By | February 21, 2013, 9:25 AM PST

Can giants be taught to dance?

Ricardo Dos Santos, who ran a corporate entrepreneurship program for wireless networking giant Qualcomm, recently shared some of the lessons he learned in getting a giant to dance.

“I earnestly believe that large corporations should emulate ‘Lean startups’ — business model design, customer development and agile engineering,” Dos Santos writes at Steve Blank’s website.

Dos Santos helped launch Qualcomm’s corporate entrepreneurship program with the idea that achieving breakthrough innovation meant more than a suggestion box; it sought to encourage employees to think and act like entrepreneurs, and their managers as enablers.

The challenge was to provide education, training and encouragement to employees across all business units to “turn their ideas into fundable experiments,” as well as take ownership of their ideas. “In corporations, there is no magic innovation leprechaun at the end of the rainbow that turns their unsolicited suggestions into pots of gold,” he adds. On top of that, employees needed to be able to find the time to pursue and fight to push new ideas through, while holding down their day jobs.

The solution was a program called VentureFest, which was staged as a competition in which employees were encouraged to form into teams to submit their ideas. The effort would launch an idea management system that would “collect a large number of competing entries then ultimately down-selected to the top 10-20 concepts with the most breakthrough potential, according to peer and expert reviews.”

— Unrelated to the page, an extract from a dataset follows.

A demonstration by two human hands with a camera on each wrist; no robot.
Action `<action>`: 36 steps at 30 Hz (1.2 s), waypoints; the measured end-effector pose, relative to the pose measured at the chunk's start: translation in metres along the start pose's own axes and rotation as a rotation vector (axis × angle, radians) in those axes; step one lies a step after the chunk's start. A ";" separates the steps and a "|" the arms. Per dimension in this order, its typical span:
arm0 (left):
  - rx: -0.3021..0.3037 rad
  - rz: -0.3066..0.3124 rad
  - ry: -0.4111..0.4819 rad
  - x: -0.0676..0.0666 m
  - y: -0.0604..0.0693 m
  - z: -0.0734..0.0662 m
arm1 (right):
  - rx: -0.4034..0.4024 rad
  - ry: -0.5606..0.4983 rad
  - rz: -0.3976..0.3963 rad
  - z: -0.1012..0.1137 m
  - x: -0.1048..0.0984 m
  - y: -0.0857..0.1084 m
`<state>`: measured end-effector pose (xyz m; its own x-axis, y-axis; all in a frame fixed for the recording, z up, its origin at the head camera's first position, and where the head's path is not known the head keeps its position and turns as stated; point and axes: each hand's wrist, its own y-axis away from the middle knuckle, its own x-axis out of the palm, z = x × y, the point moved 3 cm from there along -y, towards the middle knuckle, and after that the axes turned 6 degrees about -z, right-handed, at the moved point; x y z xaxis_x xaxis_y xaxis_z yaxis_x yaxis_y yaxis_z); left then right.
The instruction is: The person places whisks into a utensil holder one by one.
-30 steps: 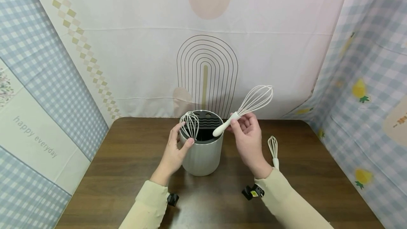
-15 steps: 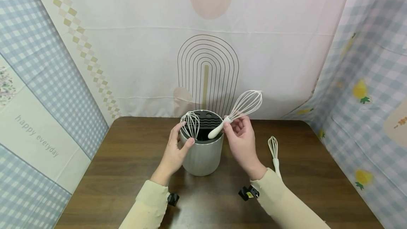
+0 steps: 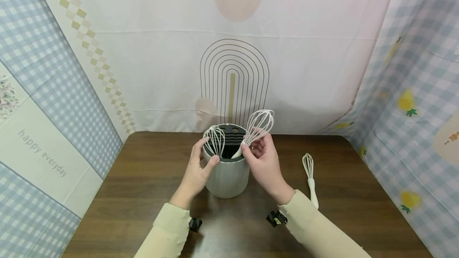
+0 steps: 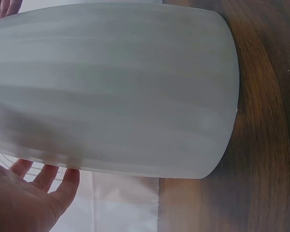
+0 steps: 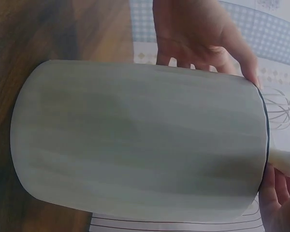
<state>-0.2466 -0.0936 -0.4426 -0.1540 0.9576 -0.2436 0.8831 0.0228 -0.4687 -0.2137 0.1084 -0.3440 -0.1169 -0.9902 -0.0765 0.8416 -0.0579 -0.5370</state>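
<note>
A grey utensil holder [image 3: 227,179] with a black slotted insert [image 3: 234,140] stands upright on the table. My left hand [image 3: 195,170] grips its left side, fingers along the wall [image 5: 135,140] and thumb at the front rim. A white whisk [image 3: 216,140] stands in the holder, wire end up, beside that hand. My right hand [image 3: 263,162] pinches a second, larger white whisk [image 3: 259,124] near where the handle meets the wires. Its handle [image 5: 282,162] is tilted, with the lower end inside the holder's front opening. In the left wrist view the holder's wall [image 4: 116,92] hides most of both whiskS.
A third, smaller white whisk [image 3: 310,176] lies on the brown wooden table [image 3: 344,194], right of my right forearm. Behind the table hangs a pale patterned cloth [image 3: 161,71]. Checked cloths [image 3: 423,63] hang at the sides.
My right hand has moved left and down with the larger whisk, turning it more upright, and its handle end has entered the holder. The left hand has stayed on the holder.
</note>
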 end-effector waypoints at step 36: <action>-0.011 0.022 0.001 -0.006 0.004 -0.031 | -0.306 0.166 0.072 -0.006 0.005 0.007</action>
<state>-0.2291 -0.0901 -0.4170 -0.1337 0.9582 -0.2529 0.8913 0.0046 -0.4535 -0.2116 0.1035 -0.3535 -0.1679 -0.9548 -0.2454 0.6568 0.0773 -0.7501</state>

Once the ideas were developed and approved, the employees would take part in a three-month “bootcamp” that would prepare the idea creators to fight the internal funding battle to get their innovations into the corporate flow. The bootcamp requested that participants do what entrepreneurs do before requesting seed funding… get out of the building to talk to customers, build prototypes and generate partner interest.”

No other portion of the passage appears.